Los errores más frecuentes tras la cirugía incluyen:
1. Reanudar la actividad física sin supervisión médica. Correr, montar en bicicleta, practicar sentadillas profundas o levantar cargas superiores a 5 kg durante el primer mes incrementa la presión intraabdominal y comprime directamente la zona perineal, favoreciendo la dehiscencia de suturas o el sangrado tardío. Se recomienda iniciar con caminatas suaves de 10–15 minutos, dos veces al día, y ampliar progresivamente la duración bajo criterio médico.
2. Sobrecargar el abdomen con tareas domésticas. Lavar ventanas, pasar la aspiradora, doblarse repetidamente para limpiar o transportar muebles no solo elevan la presión intravesical, sino que también alteran la biomecánica de la pelvis, dificultando la consolidación del lecho prostático. Durante al menos 30 días, se aconseja delegar actividades que impliquen esfuerzo físico moderado o intenso.

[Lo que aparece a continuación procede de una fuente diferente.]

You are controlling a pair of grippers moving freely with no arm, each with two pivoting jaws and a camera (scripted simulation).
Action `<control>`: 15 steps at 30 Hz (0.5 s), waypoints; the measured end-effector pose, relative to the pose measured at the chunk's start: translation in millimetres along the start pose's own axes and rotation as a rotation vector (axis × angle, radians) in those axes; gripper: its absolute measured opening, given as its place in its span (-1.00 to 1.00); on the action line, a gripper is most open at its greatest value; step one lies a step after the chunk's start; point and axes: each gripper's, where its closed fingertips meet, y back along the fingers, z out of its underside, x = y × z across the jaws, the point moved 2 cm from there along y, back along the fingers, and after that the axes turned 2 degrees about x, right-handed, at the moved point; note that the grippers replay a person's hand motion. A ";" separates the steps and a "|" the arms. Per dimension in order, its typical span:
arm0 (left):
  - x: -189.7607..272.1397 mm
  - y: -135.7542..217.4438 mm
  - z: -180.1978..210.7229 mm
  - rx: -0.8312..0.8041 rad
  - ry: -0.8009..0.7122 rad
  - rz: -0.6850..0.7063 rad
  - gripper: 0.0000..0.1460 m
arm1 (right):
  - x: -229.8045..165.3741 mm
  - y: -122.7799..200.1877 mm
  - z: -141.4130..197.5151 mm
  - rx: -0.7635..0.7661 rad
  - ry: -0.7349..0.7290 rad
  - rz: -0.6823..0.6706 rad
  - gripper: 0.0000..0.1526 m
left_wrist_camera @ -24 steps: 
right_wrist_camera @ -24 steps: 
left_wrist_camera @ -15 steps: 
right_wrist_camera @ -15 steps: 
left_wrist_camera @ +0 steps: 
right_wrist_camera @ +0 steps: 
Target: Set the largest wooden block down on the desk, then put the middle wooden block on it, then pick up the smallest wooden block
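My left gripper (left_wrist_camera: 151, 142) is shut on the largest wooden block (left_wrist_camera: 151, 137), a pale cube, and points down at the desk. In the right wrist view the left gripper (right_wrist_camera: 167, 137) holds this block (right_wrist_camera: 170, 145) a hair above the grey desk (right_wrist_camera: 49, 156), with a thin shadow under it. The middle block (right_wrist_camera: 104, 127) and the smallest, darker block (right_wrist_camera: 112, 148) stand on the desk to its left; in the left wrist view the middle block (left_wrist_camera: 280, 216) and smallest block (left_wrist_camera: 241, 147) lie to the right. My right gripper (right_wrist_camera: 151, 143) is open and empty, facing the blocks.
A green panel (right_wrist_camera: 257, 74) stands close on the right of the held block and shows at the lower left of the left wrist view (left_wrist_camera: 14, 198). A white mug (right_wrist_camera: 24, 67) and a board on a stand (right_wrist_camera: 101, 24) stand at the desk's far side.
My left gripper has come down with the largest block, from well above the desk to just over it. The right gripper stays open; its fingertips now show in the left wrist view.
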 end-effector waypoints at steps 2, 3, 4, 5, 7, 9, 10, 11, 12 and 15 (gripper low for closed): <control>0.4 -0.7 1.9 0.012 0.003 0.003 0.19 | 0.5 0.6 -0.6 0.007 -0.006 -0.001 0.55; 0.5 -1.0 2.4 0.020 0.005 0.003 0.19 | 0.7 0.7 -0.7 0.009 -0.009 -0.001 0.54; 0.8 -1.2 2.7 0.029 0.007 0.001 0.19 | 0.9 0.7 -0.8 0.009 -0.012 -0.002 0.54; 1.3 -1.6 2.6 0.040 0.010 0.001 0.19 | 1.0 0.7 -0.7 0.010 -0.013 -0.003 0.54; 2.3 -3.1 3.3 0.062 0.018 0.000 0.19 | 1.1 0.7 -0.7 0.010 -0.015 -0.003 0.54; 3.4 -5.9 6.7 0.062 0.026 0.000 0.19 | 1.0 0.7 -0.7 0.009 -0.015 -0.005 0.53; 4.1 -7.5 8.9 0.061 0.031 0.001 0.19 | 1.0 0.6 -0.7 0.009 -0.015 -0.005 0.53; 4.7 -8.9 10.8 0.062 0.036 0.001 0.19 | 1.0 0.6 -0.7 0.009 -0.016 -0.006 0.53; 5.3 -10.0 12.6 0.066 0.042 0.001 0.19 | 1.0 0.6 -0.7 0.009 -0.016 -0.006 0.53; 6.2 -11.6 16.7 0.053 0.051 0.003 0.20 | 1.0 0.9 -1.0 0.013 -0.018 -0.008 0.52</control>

3. Ignorar las restricciones dietéticas. Los alimentos picantes, el alcohol, el café y las bebidas gaseosas actúan como irritantes urinarios directos, exacerbando síntomas como urgencia, disuria o polaquiuria. Asimismo, el consumo excesivo de suplementos proteicos, hierro o productos «tonificantes» puede provocar estreñimiento, lo que obliga al paciente a hacer fuerza durante la defecación —una maniobra que eleva drásticamente la presión sobre la vejiga y el lecho prostático recién intervenido. La dieta ideal debe ser blanda, rica en fibra soluble y con ingesta hídrica constante (1,5–2 litros/día), evitando el exceso de sal y grasas saturadas.

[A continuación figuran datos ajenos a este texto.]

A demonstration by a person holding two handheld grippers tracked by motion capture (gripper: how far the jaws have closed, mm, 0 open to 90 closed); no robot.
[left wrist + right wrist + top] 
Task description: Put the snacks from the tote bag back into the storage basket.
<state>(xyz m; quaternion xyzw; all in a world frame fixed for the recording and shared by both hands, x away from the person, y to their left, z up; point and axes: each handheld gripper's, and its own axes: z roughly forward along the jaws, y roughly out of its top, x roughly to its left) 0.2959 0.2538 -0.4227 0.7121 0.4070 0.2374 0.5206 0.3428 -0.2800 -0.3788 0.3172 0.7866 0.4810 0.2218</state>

4. Mantener hábitos posturales perjudiciales. Sentarse más de 45 minutos seguidos sin cambiar de posición reduce la perfusión sanguínea en la región perineal y aumenta el riesgo de edema local y trombosis venosa profunda. Se recomienda levantarse cada hora para caminar brevemente y, si el trabajo lo exige, usar cojines anatómicos que redistribuyan la presión.

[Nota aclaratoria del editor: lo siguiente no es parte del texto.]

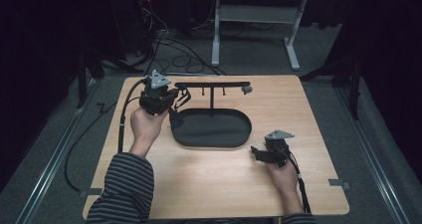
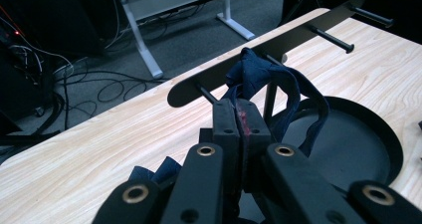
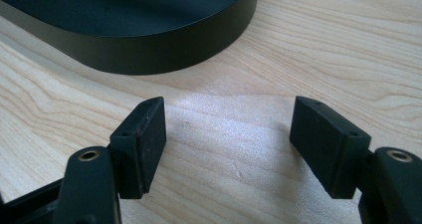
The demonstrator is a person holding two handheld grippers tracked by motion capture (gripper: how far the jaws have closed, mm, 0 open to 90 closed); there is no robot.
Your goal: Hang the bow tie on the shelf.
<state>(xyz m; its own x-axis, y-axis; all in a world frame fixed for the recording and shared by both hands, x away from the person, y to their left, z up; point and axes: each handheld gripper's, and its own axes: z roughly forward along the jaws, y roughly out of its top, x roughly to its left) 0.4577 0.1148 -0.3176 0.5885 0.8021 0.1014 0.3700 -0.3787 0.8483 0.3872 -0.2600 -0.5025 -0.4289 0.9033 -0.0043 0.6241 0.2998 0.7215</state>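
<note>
High view: wooden table (image 1: 298,109) carries a black oval tray (image 1: 211,128) with an upright post and a pegged crossbar (image 1: 214,85) above it. Left gripper (image 1: 171,100) sits at the bar's left end, jaws pressed together on a dark blue fabric loop (image 2: 271,82) draped over a peg (image 2: 205,92); the loop hangs toward the tray. Right gripper (image 3: 226,144) rests low over bare table just beside the tray's right end, jaws spread wide, holding nothing. No readable writing or labels anywhere.
</note>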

5. Retrasar o abandonar el entrenamiento del suelo pélvico. Los ejercicios de Kegel no son opcionales: fortalecen los músculos esfinterianos externos e internos, mejoran el control miccional y aceleran la recuperación de la continencia urinaria. Su práctica debe iniciarse entre los días 7 y 14 posoperatorios, bajo guía de un fisioterapeuta especializado en uroginecología o rehabilitación pélvica.
Y, quizás lo más importante: gestionar las expectativas psicológicas. Es común que los pacientes monitoreen obsesivamente el volumen urinario, la coloración de la orina o la presencia de pequeños coágulos. Sin embargo, la normalización de la función miccional es un proceso gradual que puede extenderse hasta los 3–6 meses. La ansiedad crónica y la hipervigilancia corporal interfieren con la relajación del detrusor y dificultan la reeducación vesical. Por ello, se recomienda acompañamiento psicológico breve en casos de estrés postransoperatorio intenso.
En resumen, la cirugía prostática no concluye en el quirófano: su éxito real se define en las semanas siguientes. Cada decisión cotidiana —desde cuándo levantarse de la silla hasta qué comer en el almuerzo— forma parte integral del plan terapéutico. Como recalcan los especialistas, «la paciencia no es pasividad; es una estrategia activa de curación». Respetar los tiempos biológicos del cuerpo no retrasa la recuperación: la asegura.